5. Fıskı ve bid'atçılığı âşikar olan kimsenin, meselâ açıkta şarap içmek, insanların malına el koymak, haksız öşür almak, haraç kesmek, zorla baş olmaya, başa geçmeye çalışmak, kötü ve gayri meşrû işlere yönelmek gibi tavırlar gösteren kimsenin hakkında konuşmak câizdir. Çünkü kendisi kötülüğünü açığa vurmuştur. Ancak onun açığa vurduklarının dışındaki başka ayıplarının anılması -onların da söylenmesini gerektiren daha başka sebep veya sebepler yoksa- haramdır.

6. Tarif etmek: Bir insan şaşı, topal, sağır, kör ve buna benzer başka lakaplarla biliniyorsa, onu sırf tarif edebilmek için bu lakapları kullanmak caizdir. Ancak bu lakapların, kişinin değerini düşürme amacıyla takılması haramdır. Böyle lakaplarla bilinen kişilerin bu lakaplar söylenmeden tarif ve tanıtımı mümkün olduğu sürece bunları kullanmamak daha doğrudur.[7]
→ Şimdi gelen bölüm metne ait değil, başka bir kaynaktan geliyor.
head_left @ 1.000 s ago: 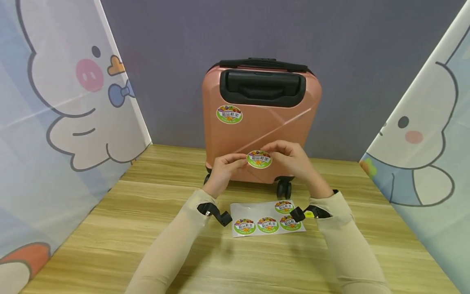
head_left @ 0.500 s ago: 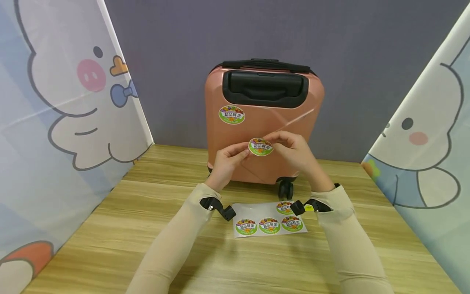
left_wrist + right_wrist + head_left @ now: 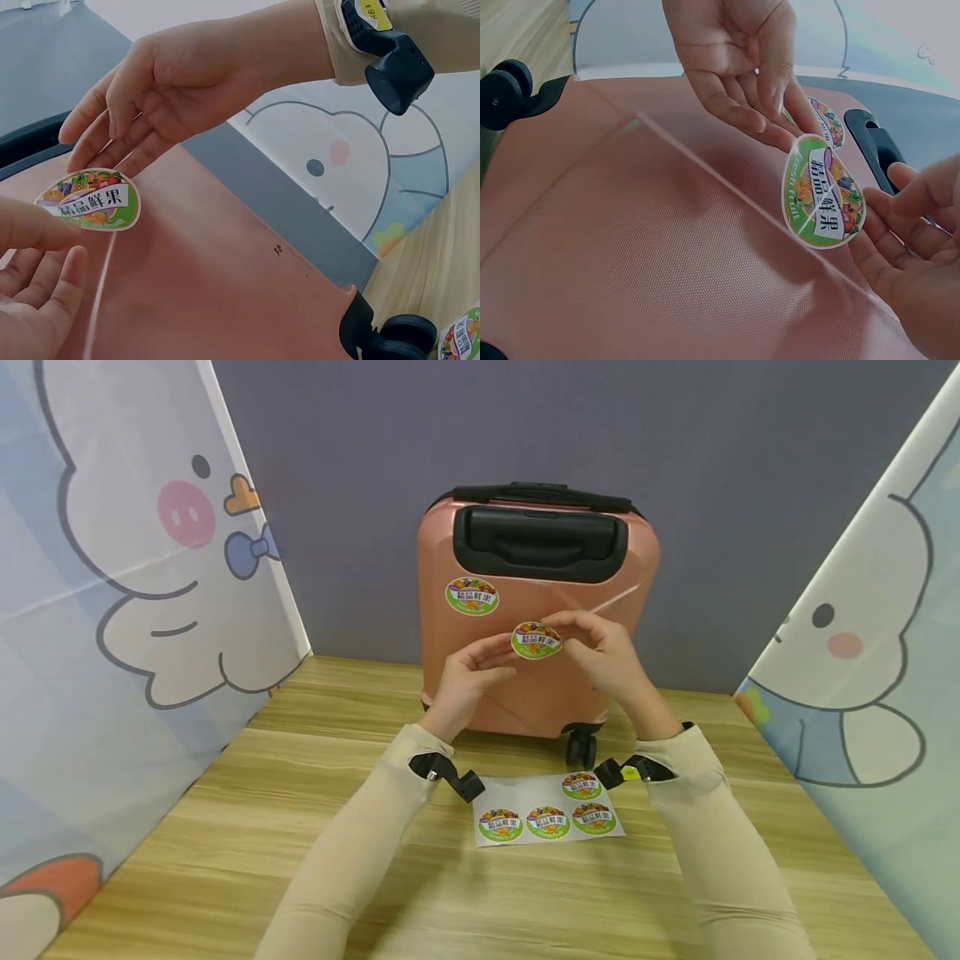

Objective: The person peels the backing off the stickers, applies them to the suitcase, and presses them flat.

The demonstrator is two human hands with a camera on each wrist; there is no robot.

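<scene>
An oval fruit sticker (image 3: 536,641) hangs between both hands, in front of the pink suitcase (image 3: 525,710). My left hand (image 3: 468,681) touches its left edge with extended fingertips; in the right wrist view that thumb stands away from the sticker. On the other side, my right hand (image 3: 603,656) has its fingertips at the sticker's upper right edge, its thumb apart from it in the left wrist view. The sticker bows slightly. A matching sticker (image 3: 472,597) is on the suitcase's upper left, below the black handle recess (image 3: 540,543).
A white sticker sheet (image 3: 517,791) with several stickers lies on the wooden table (image 3: 225,827) in front of the suitcase. A black wheel (image 3: 581,749) shows beneath it. A grey panel (image 3: 337,485) stands behind, with cartoon-printed panels (image 3: 150,610) at both sides.
Both hands have risen with the sticker, slightly rightward, along the suitcase front. The left thumb has moved away from the sticker's edge. Suitcase and sheet stay in place.
</scene>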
Gıybet dile getirmek dinimizde nasıl yasak kılınmışsa gıybet dinlemekte aynı şekilde yasak kapsamına alınmıştır. Nitekim Yüce Rabbimiz müminlerin vasıflarını bizlere şu şekilde bildirmektedir. “Mü'minler, boş ve faydasız şeylerden yüz çevirirler.”[8] Bir başka ayette ise şöyle buyrulmaktadır.

وَإِذَا سَمِعُوا اللَّغْوَ أَعْرَضُوا عَنْهُ وَقَالُوا لَنَا أَعْمَالُنَا وَلَكُمْ أَعْمَالُكُمْ سَلَامٌ عَلَيْكُمْ لَا نَبْتَغِي الْجَاهِلِينَ

“Boş sözü işittikleri vakit ondan yüz çevirirler ve, “Bizim işlerimiz bize, sizin işleriniz de size. Selam olsun size (bizden size zarar gelmez). Biz cahilleri istemeyiz” derler.”[9]

Gıybet edildiği zaman aynı ortamı paylaşan insanlar, gıybet edenin yapmış olduğu şeyin hatalı olduğu dile getirilmeli ve bu hatalı şeye devam edilmesini engellemelidirler. Hz. Peygamber (s.a.s) Efendimizde bir hadislerinde gıybet edenin gıybetini susturmanın kişiye getireceği kıymeti şöyle ifade etmektedir.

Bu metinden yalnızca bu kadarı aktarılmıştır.